村瀬幸浩さん(撮影=プレジデントウーマン編集部)

【太田】マイナスの知識、誤った学びとは、例えばどんなことでしょうか。

【村瀬】基本的に、性には3つの側面があります。「生殖」と「快楽・共生」と「支配」です。

AV(アダルトビデオ)の表現は、まず「支配」の性ばかりなので、男は「それがセックスなのだ」と誤って学んでしまうんです。性欲と支配欲を、結び付けて理解してしまう。

さらには、「支配」と「愛」を混同してしまうこともある。「愛しているからセックスさせてくれ」と言われれば、女性は断れなくなってしまいますよね。でも、セックスをすることが愛の証しなのではありません。

男性の場合は、愛を表現する言葉やしぐさ、伝え方を学んでいないから、愛といえばセックスしか思い浮かばないんです。ところがそれは、女性にとっては愛情を伝えるメッセージではなく、ただ「オレの言うことを聞け」という支配の表れになってしまうことがあります。それでは、男女の関係性はよくなりませんよね。

支配ではない愛の表現を学ぶ機会がなかった人は、どうすれば相手に伝わるのか、相手にたずねながら別の表現方法を学び直してほしいんです。
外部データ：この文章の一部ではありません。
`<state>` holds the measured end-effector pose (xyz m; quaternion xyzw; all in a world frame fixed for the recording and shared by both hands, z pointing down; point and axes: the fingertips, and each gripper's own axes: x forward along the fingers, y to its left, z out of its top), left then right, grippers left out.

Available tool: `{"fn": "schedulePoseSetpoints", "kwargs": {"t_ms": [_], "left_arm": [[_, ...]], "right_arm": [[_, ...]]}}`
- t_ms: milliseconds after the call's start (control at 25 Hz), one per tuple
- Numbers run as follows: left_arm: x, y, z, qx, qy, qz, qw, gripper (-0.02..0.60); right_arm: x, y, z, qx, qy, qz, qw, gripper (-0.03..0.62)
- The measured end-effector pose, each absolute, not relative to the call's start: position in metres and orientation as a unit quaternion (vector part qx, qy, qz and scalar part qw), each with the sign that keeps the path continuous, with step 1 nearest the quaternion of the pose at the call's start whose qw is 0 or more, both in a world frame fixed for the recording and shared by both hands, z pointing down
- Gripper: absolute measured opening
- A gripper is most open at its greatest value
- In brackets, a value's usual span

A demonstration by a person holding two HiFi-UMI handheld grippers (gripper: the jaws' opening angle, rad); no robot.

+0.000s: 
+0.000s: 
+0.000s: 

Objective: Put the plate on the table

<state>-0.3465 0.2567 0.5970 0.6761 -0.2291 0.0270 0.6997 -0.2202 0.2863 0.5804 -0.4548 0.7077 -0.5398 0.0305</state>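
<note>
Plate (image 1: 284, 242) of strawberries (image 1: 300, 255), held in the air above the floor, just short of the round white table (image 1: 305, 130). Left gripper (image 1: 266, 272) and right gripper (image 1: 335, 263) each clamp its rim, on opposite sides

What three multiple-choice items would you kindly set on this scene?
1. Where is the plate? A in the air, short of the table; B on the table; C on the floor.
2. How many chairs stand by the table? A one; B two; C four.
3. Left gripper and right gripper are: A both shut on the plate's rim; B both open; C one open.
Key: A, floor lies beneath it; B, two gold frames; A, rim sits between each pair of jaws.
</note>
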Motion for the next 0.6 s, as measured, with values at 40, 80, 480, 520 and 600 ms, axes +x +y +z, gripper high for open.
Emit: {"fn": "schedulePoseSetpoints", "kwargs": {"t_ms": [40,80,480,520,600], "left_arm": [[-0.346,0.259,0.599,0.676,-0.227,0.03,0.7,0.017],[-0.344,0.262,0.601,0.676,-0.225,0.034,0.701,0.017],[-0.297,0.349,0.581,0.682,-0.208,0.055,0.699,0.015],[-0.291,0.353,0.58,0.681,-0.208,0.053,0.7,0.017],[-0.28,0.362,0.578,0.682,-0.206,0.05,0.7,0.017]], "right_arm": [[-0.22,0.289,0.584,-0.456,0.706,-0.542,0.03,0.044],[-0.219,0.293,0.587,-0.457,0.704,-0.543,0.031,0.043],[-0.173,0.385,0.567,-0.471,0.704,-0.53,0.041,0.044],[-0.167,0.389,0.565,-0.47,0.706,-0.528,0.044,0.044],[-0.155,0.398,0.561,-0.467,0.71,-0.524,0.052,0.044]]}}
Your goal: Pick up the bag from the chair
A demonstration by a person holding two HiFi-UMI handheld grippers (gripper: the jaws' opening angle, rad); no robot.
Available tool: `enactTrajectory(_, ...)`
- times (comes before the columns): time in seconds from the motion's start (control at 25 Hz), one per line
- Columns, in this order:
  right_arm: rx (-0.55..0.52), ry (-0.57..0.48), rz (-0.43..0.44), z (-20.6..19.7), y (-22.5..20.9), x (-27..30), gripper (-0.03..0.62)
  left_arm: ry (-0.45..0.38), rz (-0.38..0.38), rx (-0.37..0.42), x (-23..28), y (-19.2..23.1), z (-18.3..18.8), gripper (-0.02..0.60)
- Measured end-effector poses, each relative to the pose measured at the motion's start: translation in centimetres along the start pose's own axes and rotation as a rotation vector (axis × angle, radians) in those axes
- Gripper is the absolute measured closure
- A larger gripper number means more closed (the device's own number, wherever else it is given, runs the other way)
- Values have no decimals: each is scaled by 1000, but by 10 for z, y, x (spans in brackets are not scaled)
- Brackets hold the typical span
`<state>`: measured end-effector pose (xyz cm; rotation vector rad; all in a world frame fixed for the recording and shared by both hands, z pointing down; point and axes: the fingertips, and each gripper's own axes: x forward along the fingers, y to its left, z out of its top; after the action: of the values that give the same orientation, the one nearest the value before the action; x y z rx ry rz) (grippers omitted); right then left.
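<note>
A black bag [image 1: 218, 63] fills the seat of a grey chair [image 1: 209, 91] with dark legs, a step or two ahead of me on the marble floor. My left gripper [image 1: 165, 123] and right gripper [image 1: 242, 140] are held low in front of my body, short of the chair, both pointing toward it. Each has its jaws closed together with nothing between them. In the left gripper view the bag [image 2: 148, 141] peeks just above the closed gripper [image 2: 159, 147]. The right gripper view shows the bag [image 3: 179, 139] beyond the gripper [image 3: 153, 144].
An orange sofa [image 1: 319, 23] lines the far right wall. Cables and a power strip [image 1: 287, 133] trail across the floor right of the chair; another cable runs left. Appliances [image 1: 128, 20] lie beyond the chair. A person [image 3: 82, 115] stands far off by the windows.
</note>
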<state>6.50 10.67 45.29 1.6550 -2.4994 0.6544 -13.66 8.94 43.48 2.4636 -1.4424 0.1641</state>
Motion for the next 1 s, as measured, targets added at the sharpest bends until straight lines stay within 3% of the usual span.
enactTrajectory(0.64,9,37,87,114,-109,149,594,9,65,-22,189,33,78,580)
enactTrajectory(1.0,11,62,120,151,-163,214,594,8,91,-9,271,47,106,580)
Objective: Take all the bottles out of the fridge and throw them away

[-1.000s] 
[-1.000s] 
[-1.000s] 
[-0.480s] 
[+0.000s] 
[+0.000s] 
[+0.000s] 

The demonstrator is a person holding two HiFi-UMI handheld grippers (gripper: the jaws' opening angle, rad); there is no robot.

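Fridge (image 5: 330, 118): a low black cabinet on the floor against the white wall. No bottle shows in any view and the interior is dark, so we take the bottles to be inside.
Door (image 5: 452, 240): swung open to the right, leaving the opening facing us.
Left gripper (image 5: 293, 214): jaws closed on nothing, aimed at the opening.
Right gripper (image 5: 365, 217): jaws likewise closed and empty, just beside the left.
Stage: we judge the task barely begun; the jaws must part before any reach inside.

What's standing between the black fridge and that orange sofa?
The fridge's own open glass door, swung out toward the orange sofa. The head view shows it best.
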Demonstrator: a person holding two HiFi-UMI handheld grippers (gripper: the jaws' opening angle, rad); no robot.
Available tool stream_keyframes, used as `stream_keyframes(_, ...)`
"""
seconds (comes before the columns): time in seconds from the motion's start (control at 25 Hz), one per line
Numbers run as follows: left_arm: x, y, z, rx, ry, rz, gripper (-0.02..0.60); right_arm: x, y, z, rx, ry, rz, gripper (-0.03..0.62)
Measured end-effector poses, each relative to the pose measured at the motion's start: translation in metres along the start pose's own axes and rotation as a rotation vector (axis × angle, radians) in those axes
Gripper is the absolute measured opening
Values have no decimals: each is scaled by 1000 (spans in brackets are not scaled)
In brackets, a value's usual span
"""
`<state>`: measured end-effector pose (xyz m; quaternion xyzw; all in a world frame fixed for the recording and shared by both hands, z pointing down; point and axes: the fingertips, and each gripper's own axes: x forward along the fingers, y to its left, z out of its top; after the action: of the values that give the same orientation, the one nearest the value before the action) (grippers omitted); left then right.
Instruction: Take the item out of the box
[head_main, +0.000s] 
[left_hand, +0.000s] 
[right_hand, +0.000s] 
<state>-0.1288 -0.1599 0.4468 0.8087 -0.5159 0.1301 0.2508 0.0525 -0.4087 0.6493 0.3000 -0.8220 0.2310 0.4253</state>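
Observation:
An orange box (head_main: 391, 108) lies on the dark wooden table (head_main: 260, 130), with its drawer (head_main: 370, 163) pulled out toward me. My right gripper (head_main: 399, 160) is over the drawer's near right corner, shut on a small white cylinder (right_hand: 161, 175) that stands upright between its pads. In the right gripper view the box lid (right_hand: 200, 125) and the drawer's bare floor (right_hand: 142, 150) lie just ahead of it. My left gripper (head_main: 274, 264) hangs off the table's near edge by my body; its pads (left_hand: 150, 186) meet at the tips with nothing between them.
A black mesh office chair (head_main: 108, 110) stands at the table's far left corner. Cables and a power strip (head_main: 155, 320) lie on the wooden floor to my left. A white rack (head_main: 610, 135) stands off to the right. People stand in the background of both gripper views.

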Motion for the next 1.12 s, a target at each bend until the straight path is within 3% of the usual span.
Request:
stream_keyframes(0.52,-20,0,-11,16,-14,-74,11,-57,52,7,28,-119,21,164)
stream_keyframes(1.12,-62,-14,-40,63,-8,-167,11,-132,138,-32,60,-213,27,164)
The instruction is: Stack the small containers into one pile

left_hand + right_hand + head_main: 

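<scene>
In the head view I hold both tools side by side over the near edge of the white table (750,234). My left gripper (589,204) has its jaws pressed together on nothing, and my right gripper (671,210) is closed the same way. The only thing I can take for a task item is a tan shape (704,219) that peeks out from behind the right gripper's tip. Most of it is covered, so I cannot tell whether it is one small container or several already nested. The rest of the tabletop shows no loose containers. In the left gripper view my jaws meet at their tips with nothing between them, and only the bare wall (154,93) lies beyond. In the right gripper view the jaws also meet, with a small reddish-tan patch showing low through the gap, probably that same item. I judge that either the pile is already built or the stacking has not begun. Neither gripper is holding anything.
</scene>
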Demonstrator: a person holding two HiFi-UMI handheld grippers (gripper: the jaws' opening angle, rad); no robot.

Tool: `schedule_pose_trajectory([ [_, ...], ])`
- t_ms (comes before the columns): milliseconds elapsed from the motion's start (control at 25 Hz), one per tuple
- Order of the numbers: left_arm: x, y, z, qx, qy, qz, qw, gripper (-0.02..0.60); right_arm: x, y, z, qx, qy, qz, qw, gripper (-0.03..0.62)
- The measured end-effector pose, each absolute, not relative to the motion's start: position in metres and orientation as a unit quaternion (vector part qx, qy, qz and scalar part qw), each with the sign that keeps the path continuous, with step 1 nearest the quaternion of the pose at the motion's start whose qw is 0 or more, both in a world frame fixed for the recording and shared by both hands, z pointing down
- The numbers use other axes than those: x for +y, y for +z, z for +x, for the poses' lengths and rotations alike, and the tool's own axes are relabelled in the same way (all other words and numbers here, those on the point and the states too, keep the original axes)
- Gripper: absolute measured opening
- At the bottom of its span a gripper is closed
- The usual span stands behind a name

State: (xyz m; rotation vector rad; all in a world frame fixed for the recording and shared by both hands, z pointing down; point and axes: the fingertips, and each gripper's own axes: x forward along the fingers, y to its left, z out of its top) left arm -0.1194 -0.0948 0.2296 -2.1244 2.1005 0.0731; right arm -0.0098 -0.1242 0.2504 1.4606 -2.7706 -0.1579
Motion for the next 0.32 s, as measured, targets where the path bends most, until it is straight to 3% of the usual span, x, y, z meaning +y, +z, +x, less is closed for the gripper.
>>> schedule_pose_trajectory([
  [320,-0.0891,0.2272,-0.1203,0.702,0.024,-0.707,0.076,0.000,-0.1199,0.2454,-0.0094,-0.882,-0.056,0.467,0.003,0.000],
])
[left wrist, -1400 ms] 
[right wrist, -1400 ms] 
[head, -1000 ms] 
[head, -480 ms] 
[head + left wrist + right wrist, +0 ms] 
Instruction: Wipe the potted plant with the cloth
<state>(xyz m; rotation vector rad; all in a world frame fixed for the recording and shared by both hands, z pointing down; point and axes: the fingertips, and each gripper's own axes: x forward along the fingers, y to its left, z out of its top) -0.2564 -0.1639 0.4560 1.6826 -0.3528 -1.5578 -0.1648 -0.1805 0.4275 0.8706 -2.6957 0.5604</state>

「女性に性的快楽を“与える”のは男性」というファンタジー

【太田】「支配」の性しか知らないままで、相手に対して支配的になることで相手に快楽を与えていると思い込んでしまう。そして、それに快楽を感じたり、それを愛だと思い込んでいる人もいますよね。

【村瀬】快楽には、体の気持ちよさと心の気持ちよさの2つがあります。相手とのコミュニケーションを通じて喜びを分かち合える性行為なら、安心感や一体感を得られ、心の気持ちよさを感じることができます。

日本でも、江戸時代に描かれた春画などを見ると、とても開放的で、男女ともに快楽を楽しんでいた様子がうかがえます。嫌がっている女性を無理に組み敷くようなものは少ない。庶民から武家まで幅広く親しまれ、子孫繁栄の縁起物とまで言われていました。もちろん、それだけで江戸時代の性を論じてはいけませんが。

【太田】春画には、女性が主体的に楽しんでいる描写も多いですよね。

【村瀬】そうなんです。ところが、明治時代になると政府は、「性に関することは卑猥なもの」として春画を取り締まるようになりました。

そして大日本帝国憲法のもとで家父長制度や男尊女卑の考え方が広められたのです。大正になるとキリスト教の影響で、純愛や処女の絶対性など、純潔こそ価値のあるものだとされるようになりました。

【太田】「女性に性的快楽を与えてあげるのは男性の役割」というファンタジーの刷り込みもあると思うんですよね。「何も知らない無垢な女性を自分が開眼させる」とか、逆に「年上のセクシーな熟女に導かれたい」とか。ファンタジーとはいえ、どちらも極端というか、全く対等な関係ではないのが気になります。